Source data:
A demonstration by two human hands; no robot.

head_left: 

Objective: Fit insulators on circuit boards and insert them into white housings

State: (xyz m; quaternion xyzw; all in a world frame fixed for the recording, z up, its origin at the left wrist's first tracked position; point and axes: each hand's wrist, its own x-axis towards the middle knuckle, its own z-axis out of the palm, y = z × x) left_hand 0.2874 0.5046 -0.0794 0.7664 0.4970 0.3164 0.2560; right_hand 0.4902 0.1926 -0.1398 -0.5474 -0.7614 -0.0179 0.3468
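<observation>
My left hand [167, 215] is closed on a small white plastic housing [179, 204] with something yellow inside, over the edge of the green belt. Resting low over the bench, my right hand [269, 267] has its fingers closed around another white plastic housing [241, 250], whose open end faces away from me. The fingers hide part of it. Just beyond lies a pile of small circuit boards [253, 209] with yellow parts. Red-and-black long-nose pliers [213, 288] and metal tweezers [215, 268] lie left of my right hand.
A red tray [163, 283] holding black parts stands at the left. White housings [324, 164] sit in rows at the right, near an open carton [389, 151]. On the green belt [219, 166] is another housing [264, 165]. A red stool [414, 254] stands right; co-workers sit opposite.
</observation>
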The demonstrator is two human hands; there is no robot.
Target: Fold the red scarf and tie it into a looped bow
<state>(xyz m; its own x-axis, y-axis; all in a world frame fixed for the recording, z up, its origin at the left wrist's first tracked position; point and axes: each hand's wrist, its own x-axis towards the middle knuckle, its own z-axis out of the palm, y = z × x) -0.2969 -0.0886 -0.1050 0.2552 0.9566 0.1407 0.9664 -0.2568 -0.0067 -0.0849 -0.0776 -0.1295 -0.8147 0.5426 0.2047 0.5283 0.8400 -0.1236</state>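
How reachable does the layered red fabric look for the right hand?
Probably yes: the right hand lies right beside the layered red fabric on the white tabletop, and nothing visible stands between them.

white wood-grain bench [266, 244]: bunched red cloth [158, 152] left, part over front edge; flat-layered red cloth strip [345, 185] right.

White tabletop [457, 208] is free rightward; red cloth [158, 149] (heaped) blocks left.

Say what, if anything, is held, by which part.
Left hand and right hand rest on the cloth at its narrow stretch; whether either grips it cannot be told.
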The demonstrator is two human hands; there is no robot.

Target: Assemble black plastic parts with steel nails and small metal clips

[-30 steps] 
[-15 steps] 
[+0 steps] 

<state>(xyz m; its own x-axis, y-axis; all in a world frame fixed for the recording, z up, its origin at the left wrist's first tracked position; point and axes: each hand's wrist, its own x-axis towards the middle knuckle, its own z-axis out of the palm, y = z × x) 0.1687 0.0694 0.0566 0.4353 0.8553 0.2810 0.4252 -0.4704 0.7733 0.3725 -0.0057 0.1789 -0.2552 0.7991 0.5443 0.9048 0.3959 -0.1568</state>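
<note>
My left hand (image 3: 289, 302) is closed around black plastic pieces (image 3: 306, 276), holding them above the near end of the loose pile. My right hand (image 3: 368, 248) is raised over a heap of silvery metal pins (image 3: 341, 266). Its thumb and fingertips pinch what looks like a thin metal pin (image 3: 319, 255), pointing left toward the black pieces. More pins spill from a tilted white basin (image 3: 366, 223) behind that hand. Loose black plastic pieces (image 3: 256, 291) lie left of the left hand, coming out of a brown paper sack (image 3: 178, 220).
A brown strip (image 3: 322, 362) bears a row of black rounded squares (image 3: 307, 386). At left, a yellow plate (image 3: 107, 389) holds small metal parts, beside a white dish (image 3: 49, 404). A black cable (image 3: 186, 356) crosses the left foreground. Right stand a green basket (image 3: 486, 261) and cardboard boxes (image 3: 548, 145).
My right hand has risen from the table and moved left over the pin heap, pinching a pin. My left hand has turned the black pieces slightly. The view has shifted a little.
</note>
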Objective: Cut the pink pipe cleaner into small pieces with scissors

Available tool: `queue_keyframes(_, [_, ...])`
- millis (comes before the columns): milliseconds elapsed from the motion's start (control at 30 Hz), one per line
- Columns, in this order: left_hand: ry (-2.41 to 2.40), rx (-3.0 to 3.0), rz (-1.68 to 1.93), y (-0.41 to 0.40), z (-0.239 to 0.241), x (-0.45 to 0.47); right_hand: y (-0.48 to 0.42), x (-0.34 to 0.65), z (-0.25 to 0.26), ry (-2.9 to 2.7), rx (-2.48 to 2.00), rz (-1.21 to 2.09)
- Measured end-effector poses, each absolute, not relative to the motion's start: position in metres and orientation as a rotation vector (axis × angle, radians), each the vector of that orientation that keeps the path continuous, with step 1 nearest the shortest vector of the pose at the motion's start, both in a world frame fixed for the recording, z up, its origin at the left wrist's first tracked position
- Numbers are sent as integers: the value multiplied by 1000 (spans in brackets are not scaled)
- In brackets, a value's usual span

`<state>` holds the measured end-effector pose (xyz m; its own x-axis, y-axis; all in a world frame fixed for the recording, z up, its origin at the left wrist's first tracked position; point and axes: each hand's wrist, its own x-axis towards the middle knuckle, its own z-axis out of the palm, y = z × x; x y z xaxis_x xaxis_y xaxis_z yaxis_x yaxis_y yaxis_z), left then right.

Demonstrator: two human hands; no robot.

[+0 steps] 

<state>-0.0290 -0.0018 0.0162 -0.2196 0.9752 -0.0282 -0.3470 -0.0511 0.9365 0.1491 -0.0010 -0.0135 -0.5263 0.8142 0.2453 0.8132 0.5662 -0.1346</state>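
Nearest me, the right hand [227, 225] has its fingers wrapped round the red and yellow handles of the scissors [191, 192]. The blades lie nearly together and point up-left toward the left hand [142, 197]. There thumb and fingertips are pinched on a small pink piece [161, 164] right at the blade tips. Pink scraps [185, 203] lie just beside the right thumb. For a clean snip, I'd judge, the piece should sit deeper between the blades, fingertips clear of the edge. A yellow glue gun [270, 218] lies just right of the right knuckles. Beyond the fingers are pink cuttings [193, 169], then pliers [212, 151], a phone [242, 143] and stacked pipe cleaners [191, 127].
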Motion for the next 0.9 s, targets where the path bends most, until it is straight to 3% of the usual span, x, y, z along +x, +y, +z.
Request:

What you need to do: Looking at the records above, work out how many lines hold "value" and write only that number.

Result of this exercise: 2